- **Required work**: Entries below include pictures. Output exactly the lines from the one with "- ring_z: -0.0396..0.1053" down to the one with "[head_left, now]", both ends included, and leave the pictures out.

*** Provided records

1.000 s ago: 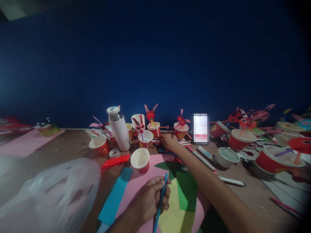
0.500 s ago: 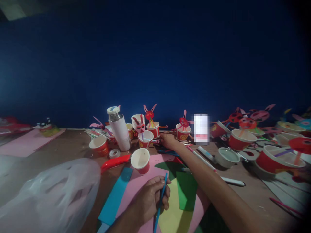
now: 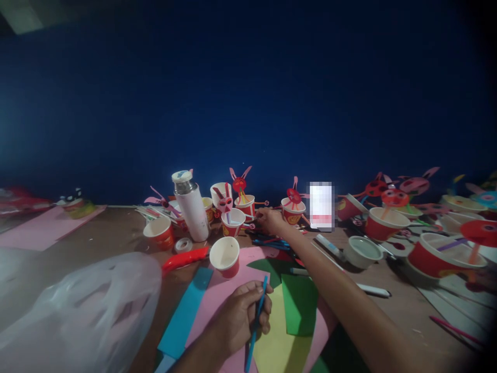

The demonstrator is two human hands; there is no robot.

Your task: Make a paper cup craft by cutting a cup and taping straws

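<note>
My left hand [image 3: 248, 313] is closed round a thin blue stick [image 3: 255, 331], above pink paper [image 3: 212, 316] and yellow paper [image 3: 276, 324]. Farther back, my right hand [image 3: 271, 221] reaches in among small items between two red cups with paper rabbit figures, one at its left [image 3: 244, 209] and one at its right [image 3: 293, 212]. Its fingers are bent together, and whatever they touch is too small to make out. Several dark blue sticks [image 3: 272, 243] lie just below that hand. A white paper cup [image 3: 224, 255] stands behind my left hand.
A white bottle [image 3: 192, 212] stands left of centre, with red-handled scissors [image 3: 186, 260] in front. At the left is a clear plastic bag [image 3: 89, 311]. Markers [image 3: 373, 290], a bowl of liquid [image 3: 364, 251] and decorated cups [image 3: 388, 223] stand or lie at the right.
My right hand has shifted slightly, and the dark blue sticks below it are spread a little differently. My left hand holds its blue stick in nearly the same place.
</note>
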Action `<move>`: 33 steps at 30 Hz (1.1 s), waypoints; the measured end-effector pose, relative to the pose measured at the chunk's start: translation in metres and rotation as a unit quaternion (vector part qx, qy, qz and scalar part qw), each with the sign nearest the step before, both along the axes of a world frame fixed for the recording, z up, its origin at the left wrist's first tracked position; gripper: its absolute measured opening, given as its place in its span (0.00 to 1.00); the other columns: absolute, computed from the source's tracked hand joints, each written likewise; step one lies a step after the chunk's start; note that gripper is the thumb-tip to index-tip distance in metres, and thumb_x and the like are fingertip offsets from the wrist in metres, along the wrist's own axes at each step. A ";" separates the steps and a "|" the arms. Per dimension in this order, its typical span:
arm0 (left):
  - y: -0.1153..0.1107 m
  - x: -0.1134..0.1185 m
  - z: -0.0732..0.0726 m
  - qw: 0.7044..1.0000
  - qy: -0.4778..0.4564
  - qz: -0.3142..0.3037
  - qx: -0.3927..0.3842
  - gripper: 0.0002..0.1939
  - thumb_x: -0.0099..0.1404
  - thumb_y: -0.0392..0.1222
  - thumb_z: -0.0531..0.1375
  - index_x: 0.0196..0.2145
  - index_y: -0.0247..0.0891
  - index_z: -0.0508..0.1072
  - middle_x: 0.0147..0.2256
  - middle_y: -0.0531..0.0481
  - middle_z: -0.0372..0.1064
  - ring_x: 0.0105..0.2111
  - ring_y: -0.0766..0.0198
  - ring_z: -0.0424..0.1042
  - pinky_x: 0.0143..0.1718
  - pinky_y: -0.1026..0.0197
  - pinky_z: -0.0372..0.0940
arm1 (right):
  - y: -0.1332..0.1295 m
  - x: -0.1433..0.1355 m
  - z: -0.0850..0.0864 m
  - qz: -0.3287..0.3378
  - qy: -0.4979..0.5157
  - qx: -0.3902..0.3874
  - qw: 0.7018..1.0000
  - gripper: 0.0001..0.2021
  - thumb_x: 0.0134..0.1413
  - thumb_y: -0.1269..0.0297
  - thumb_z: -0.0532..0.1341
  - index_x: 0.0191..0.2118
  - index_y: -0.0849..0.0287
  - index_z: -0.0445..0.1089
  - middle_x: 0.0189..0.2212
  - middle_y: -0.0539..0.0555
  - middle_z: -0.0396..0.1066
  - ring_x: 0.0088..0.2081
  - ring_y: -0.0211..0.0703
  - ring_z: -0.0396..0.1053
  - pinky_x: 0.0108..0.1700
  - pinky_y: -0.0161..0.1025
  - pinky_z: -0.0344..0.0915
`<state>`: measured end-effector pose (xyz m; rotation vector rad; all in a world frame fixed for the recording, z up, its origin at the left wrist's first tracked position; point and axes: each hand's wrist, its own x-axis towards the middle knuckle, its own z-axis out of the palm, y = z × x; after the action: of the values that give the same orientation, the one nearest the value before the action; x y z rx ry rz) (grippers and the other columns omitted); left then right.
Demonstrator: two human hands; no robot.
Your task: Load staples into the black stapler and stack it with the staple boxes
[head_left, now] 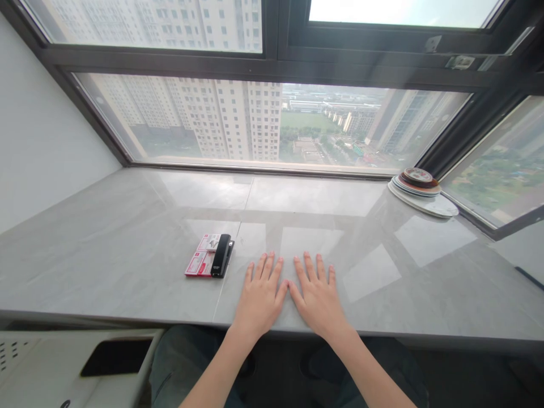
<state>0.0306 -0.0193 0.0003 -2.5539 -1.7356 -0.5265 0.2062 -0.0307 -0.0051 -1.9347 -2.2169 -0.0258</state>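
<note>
My left hand (259,297) lies flat on the grey stone-like counter (127,266), fingers spread and nothing in it. Beside it my right hand (318,297) rests palm down in the same way, with the tips of both thumbs meeting. To the left of my left hand, apart from it, a black stapler (220,256) lies on the counter. Against the stapler's left side is a red and white package (198,264), with a small white box (213,242) on top near the stapler.
At the back right corner stands a stack of plates or round mats (415,184) on a pale round board (446,207). Dark window frames (272,67) border the counter's far side. A pale cabinet-like item (55,368) with a black panel is at lower left, below the counter's front edge.
</note>
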 end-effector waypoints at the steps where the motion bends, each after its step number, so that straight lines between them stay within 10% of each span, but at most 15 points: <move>1: 0.000 0.000 0.000 1.000 -0.002 0.000 -0.002 0.30 0.77 0.48 0.50 0.73 0.50 0.52 0.73 0.48 0.47 0.73 0.49 0.46 0.71 0.36 0.46 | 0.000 0.000 0.000 0.000 0.003 -0.001 1.000 0.33 0.71 0.46 0.47 0.76 0.49 0.47 0.77 0.54 0.36 0.75 0.69 0.31 0.70 0.72 0.31; 20: -0.002 -0.007 -0.003 1.000 -0.017 -0.015 -0.008 0.30 0.77 0.49 0.49 0.73 0.49 0.52 0.74 0.47 0.46 0.73 0.49 0.48 0.71 0.36 0.48 | 0.007 -0.007 0.003 -0.033 0.078 -0.011 0.996 0.32 0.68 0.51 0.52 0.74 0.53 0.53 0.74 0.61 0.47 0.74 0.70 0.35 0.68 0.73 0.33; 26: 0.000 -0.009 -0.012 0.999 -0.010 -0.046 0.021 0.35 0.75 0.43 0.51 0.75 0.48 0.44 0.74 0.48 0.46 0.74 0.48 0.40 0.73 0.37 0.44 | 0.050 -0.095 0.049 0.043 0.249 -0.030 0.967 0.40 0.67 0.45 0.52 0.76 0.61 0.41 0.63 0.67 0.64 0.64 0.64 0.58 0.67 0.64 0.47; 33: -0.002 -0.018 -0.024 0.997 -0.020 -0.072 -0.003 0.31 0.75 0.40 0.52 0.72 0.42 0.52 0.72 0.44 0.50 0.72 0.49 0.50 0.70 0.41 0.53 | 0.106 -0.185 0.064 0.114 0.227 -0.115 0.960 0.33 0.60 0.44 0.60 0.62 0.65 0.63 0.57 0.70 0.65 0.56 0.63 0.63 0.52 0.54 0.64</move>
<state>0.0121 -0.0217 -0.0240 -2.7041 -1.5748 -0.5826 0.0208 0.0752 0.0590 -1.5620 -2.1700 0.6671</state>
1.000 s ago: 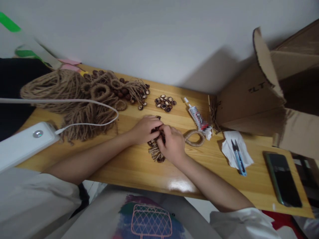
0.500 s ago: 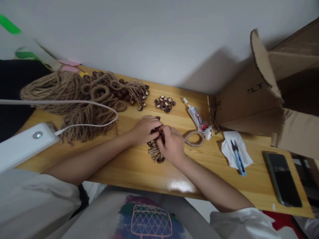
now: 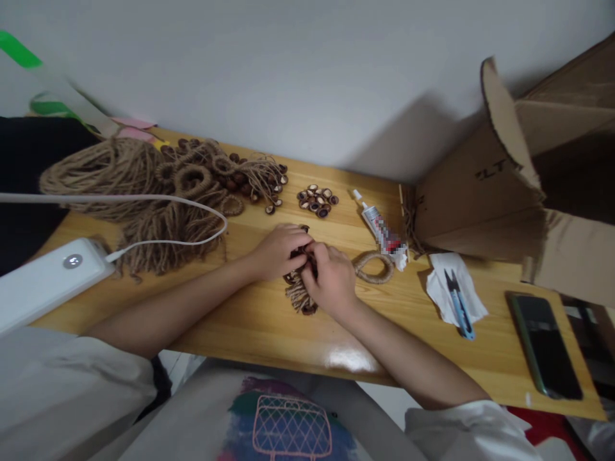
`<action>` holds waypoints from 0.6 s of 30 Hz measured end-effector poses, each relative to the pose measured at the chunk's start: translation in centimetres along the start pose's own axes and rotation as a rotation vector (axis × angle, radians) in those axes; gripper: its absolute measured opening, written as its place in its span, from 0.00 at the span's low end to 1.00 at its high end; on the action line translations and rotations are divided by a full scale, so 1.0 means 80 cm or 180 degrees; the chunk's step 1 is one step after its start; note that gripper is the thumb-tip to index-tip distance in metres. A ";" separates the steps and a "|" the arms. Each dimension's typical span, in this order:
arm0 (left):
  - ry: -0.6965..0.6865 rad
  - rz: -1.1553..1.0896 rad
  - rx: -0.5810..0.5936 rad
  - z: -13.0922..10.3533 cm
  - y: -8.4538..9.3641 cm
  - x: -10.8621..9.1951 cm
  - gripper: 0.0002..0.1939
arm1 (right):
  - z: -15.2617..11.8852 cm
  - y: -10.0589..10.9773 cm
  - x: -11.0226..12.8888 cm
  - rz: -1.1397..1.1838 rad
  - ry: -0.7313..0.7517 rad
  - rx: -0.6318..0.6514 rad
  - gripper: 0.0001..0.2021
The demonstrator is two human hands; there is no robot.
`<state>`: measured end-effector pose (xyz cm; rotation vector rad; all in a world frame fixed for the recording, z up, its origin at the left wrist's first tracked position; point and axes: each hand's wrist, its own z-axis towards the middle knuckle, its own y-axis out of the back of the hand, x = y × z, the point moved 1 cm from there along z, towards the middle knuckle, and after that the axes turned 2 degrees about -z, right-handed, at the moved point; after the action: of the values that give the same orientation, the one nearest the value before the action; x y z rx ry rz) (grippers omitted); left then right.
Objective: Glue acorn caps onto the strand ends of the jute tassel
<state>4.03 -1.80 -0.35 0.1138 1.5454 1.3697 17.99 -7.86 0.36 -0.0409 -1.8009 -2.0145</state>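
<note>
Both of my hands meet at the middle of the wooden table over a bundle of brown nut shells and twine (image 3: 298, 298). My left hand (image 3: 281, 251) has its fingers closed on the bundle's far left side. From the right, my right hand (image 3: 332, 276) pinches the same bundle with thumb and fingers. Most of the bundle is hidden under the fingers; frayed twine ends and a few shells stick out below. A twine-wrapped ring (image 3: 375, 267) lies just right of my right hand. Beyond my hands is a small pile of halved nut shells (image 3: 317, 200).
A glue tube (image 3: 382, 229) lies behind the ring. Blue thread snips (image 3: 460, 306) rest on a tissue (image 3: 439, 294), with a phone (image 3: 546, 346) farther right. A cardboard box (image 3: 466, 192) stands back right. Coiled twine (image 3: 106, 173) and a cabled power bank (image 3: 52, 282) occupy the left.
</note>
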 end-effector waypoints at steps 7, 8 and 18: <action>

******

- **Completed exercise**:
  - ring_z: -0.0396..0.1053
  - pinky_x: 0.0108..0.1700
  - pinky_y: -0.0161..0.1025
  - pinky_z: -0.0344..0.0915
`<state>`: measured end-effector pose (xyz m; rotation vector rad; all in a world frame fixed for the recording, z up, its origin at the left wrist's first tracked position; point and axes: each hand's wrist, its own x-axis towards the middle knuckle, its own z-axis out of the palm, y = z × x; after the action: of the values that give the same orientation, the one nearest the value before the action; x y z rx ry rz) (grippers and the other columns omitted); left then right.
Demonstrator: two human hands; no robot.
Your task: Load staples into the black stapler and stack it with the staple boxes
[head_left, now] 

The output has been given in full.